◆ **Problem requirements**: Would you pull out every line of the material that contains the string "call"?

* * * * *

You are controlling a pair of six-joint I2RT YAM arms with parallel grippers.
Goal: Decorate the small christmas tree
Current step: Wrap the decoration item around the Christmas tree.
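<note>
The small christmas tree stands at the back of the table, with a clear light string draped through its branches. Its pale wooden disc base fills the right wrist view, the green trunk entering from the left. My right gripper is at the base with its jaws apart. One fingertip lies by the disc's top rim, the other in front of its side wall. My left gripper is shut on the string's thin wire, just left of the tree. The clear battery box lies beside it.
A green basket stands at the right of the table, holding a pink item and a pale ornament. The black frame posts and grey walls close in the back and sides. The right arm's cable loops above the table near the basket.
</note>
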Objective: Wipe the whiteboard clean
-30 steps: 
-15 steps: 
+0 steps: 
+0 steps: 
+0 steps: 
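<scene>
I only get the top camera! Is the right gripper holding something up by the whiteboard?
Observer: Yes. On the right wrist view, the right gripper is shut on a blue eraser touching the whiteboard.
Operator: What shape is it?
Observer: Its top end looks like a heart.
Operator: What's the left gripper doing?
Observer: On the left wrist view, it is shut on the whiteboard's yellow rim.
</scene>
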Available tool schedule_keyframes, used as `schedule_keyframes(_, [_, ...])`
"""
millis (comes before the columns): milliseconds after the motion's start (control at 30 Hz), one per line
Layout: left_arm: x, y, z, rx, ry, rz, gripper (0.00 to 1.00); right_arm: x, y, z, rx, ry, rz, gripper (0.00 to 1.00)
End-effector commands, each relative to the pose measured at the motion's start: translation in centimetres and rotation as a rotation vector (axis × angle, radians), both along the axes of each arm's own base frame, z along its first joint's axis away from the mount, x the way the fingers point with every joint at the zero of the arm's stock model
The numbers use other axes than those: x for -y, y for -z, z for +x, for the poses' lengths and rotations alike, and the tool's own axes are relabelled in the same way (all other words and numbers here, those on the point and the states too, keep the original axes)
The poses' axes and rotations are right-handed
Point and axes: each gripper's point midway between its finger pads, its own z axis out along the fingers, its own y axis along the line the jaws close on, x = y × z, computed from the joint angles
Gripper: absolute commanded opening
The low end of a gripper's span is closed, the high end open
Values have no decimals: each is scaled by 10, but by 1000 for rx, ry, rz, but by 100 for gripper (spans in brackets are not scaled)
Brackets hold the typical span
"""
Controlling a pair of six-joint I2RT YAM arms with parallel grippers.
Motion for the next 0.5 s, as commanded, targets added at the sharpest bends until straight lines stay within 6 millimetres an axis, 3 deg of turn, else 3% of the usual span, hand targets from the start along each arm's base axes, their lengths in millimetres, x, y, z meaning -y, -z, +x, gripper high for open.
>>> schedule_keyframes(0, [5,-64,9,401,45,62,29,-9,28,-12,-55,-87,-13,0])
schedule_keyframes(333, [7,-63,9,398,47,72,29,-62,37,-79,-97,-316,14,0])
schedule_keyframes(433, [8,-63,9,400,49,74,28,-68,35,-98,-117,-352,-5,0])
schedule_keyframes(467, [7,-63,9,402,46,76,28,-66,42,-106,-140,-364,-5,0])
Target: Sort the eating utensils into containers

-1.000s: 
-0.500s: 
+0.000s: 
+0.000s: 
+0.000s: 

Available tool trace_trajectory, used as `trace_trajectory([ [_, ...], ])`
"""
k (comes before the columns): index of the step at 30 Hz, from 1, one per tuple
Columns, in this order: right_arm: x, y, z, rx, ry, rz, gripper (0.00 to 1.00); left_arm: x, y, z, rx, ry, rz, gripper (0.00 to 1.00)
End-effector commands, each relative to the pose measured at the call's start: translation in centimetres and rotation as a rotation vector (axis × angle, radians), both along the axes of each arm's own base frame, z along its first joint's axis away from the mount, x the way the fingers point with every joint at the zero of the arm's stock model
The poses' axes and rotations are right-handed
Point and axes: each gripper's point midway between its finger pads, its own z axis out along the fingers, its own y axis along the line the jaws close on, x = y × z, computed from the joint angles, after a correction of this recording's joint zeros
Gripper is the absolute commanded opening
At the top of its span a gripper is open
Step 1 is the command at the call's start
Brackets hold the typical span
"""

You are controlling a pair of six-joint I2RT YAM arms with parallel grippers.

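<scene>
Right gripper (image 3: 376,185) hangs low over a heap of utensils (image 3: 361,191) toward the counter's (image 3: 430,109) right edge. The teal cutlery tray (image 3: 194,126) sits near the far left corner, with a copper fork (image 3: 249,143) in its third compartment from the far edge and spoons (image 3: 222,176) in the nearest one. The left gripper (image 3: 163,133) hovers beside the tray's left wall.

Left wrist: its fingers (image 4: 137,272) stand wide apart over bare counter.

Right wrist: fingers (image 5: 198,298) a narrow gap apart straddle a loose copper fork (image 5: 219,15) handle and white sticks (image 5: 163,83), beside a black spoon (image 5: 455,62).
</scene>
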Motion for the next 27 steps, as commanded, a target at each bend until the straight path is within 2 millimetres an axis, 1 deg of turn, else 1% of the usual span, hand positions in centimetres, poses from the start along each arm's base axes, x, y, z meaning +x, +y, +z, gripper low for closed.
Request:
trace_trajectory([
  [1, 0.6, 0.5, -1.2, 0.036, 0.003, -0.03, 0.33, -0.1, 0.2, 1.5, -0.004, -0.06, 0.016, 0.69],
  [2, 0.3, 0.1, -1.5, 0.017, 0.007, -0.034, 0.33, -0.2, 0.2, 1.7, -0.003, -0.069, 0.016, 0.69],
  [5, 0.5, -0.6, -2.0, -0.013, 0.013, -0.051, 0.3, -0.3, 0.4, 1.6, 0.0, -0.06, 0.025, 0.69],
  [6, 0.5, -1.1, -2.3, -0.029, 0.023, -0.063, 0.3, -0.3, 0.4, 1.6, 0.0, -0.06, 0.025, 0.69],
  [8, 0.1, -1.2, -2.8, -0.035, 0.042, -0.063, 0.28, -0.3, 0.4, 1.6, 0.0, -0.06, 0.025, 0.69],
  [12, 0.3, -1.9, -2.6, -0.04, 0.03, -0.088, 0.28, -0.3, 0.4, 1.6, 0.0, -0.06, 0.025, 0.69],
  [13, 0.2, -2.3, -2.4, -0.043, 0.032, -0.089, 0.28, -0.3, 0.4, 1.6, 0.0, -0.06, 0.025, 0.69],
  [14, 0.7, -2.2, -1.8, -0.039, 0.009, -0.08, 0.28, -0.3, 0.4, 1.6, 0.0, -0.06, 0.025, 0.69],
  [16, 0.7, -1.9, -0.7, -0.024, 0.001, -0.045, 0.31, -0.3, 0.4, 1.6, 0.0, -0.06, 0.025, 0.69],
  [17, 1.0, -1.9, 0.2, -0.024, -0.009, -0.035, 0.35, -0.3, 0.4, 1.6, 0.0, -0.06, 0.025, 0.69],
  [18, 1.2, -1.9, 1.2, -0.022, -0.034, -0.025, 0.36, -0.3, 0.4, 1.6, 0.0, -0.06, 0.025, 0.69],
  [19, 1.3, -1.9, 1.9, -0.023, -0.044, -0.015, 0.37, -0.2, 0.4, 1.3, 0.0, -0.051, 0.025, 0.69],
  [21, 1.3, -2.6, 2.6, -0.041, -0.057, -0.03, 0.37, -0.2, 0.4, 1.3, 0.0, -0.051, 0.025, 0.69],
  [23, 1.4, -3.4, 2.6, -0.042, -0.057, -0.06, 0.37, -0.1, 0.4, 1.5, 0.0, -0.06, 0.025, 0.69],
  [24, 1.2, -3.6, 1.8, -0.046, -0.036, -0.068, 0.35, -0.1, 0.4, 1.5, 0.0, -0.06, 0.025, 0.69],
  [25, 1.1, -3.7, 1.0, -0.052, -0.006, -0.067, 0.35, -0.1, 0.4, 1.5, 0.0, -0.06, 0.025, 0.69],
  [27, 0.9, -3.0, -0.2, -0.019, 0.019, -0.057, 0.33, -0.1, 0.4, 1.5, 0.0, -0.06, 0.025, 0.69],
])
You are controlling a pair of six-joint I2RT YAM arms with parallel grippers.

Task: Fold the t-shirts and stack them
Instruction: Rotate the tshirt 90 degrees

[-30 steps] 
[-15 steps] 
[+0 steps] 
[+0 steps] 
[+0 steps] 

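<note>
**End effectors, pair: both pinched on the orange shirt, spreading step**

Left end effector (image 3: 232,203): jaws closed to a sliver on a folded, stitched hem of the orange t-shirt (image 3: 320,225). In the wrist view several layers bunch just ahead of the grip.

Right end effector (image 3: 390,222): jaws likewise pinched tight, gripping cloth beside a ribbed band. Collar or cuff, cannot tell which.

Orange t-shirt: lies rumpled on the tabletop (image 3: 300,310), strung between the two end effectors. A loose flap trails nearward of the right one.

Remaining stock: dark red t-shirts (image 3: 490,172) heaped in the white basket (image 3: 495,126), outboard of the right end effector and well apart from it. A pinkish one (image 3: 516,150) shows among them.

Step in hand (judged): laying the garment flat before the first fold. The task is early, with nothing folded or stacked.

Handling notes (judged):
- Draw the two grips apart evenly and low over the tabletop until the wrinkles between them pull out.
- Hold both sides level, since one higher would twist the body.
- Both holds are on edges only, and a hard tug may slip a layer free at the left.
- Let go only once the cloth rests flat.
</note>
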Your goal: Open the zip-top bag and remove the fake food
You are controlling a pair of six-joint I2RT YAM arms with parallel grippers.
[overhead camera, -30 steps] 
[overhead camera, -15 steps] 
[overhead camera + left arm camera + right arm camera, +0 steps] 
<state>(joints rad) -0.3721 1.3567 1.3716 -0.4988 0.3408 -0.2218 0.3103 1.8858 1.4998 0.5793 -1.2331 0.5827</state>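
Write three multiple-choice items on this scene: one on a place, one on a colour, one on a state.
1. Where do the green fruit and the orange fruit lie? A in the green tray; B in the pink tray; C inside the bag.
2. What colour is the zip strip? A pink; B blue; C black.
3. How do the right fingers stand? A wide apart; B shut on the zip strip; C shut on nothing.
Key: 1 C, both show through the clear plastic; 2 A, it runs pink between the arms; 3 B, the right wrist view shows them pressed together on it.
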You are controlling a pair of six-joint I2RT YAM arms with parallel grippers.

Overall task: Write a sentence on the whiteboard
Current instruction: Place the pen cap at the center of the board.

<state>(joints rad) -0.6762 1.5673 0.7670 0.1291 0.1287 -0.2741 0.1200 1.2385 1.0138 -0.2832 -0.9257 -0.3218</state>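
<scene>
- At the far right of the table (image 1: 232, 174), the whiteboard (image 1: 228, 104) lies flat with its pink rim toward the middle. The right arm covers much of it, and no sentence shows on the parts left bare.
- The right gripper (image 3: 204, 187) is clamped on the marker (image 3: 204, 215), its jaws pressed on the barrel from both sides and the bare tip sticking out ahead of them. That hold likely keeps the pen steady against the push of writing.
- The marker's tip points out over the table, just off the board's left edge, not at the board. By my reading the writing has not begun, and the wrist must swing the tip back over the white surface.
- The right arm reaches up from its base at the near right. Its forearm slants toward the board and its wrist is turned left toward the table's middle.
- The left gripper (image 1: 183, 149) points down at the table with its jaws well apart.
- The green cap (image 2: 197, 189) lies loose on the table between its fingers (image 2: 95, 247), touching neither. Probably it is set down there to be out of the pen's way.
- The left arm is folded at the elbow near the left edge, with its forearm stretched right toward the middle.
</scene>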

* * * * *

◆ **Output for this exercise**:
End-effector commands, each relative to the pose measured at the call's start: translation in centimetres and rotation as a rotation vector (axis × angle, radians), both along the axes of each arm's own base frame, z along its first joint's axis away from the mount, x the way the fingers point with every joint at the zero of the arm's stock model
Step 1 is the command at the call's start

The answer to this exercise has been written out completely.